[INFORMATION PROVIDED]

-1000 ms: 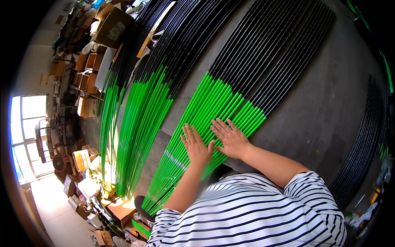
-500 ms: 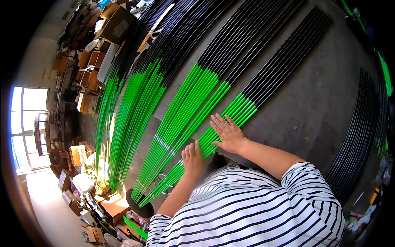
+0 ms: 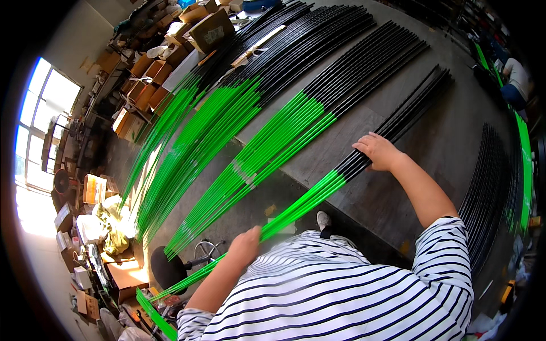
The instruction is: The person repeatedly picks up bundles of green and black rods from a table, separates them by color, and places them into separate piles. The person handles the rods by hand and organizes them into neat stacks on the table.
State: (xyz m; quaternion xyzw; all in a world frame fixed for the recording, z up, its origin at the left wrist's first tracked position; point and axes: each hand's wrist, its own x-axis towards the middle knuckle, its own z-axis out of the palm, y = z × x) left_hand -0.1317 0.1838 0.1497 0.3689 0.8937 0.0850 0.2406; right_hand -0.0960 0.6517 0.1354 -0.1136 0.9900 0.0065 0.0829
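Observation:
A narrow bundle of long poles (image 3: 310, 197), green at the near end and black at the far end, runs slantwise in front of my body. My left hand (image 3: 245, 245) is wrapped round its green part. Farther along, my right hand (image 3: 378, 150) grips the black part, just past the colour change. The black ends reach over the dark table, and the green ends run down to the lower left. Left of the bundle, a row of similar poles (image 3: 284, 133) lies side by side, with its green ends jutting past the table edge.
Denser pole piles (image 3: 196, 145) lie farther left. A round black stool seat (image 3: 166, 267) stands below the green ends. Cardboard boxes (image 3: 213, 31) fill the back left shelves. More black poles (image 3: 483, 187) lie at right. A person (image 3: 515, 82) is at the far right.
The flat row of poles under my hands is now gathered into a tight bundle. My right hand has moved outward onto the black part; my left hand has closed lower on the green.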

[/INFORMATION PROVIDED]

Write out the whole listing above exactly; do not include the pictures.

-1000 ms: 
-500 ms: 
+0 ms: 
The instruction is: The person repeatedly picks up bundles of green and black rods from a table, separates them by color, and places them into separate piles. The person handles the rods by hand and organizes them into neat stacks on the table.
State: (xyz m; quaternion xyzw; all in a world frame fixed for the recording, z up, its origin at the left wrist's first tracked position; point and axes: each hand's wrist, its own x-axis towards the middle knuckle, its own z-axis out of the palm, y = z × x) left_hand -0.1317 0.1838 0.1497 0.3689 0.8937 0.0850 0.2406; right_hand -0.0960 0.6517 0.1354 -0.1136 0.9900 0.0065 0.0829
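Observation:
A narrow bundle of long poles (image 3: 310, 197), green at the near end and black at the far end, runs slantwise in front of my body. My left hand (image 3: 245, 245) is wrapped round its green part. Farther along, my right hand (image 3: 378, 150) grips the black part, just past the colour change. The black ends reach over the dark table, and the green ends run down to the lower left. Left of the bundle, a row of similar poles (image 3: 284, 133) lies side by side, with its green ends jutting past the table edge.
Denser pole piles (image 3: 196, 145) lie farther left. A round black stool seat (image 3: 166, 267) stands below the green ends. Cardboard boxes (image 3: 213, 31) fill the back left shelves. More black poles (image 3: 483, 187) lie at right. A person (image 3: 515, 82) is at the far right.
The flat row of poles under my hands is now gathered into a tight bundle. My right hand has moved outward onto the black part; my left hand has closed lower on the green.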

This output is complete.